#### [Task statement]
Everything from the line that contains "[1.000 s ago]" through the last line below should be transcribed exactly, except the pictures.

--- Source material Enclosed Below ---

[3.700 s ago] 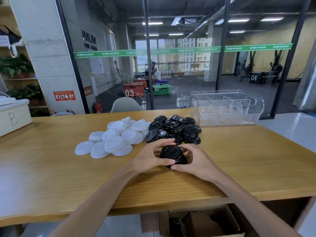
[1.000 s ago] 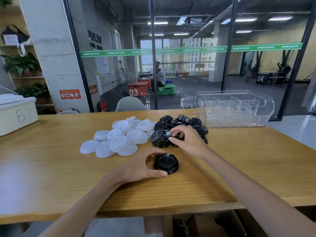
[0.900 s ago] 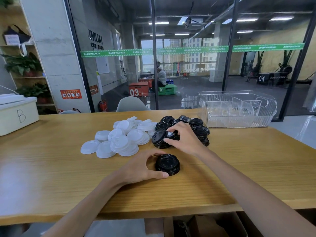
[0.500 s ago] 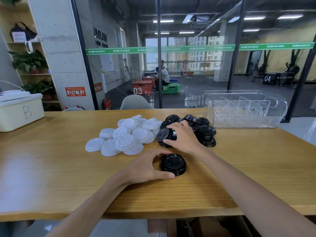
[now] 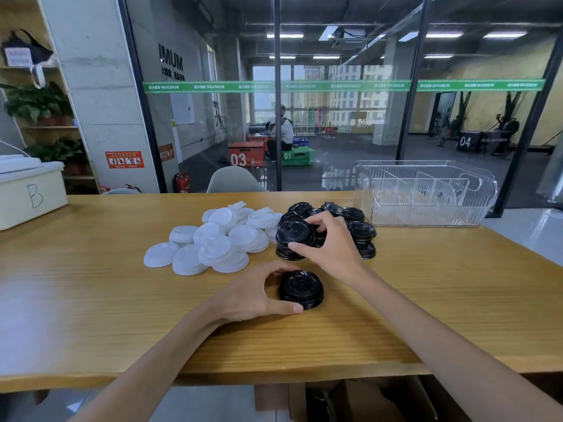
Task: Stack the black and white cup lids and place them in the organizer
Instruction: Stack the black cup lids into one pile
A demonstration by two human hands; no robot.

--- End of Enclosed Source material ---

#### [Output for this exercise]
[1.000 s ago] 
[0.900 s ago] 
[0.500 s ago] 
[now] 
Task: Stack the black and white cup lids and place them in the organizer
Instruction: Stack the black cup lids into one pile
A demonstration by two human hands; no robot.

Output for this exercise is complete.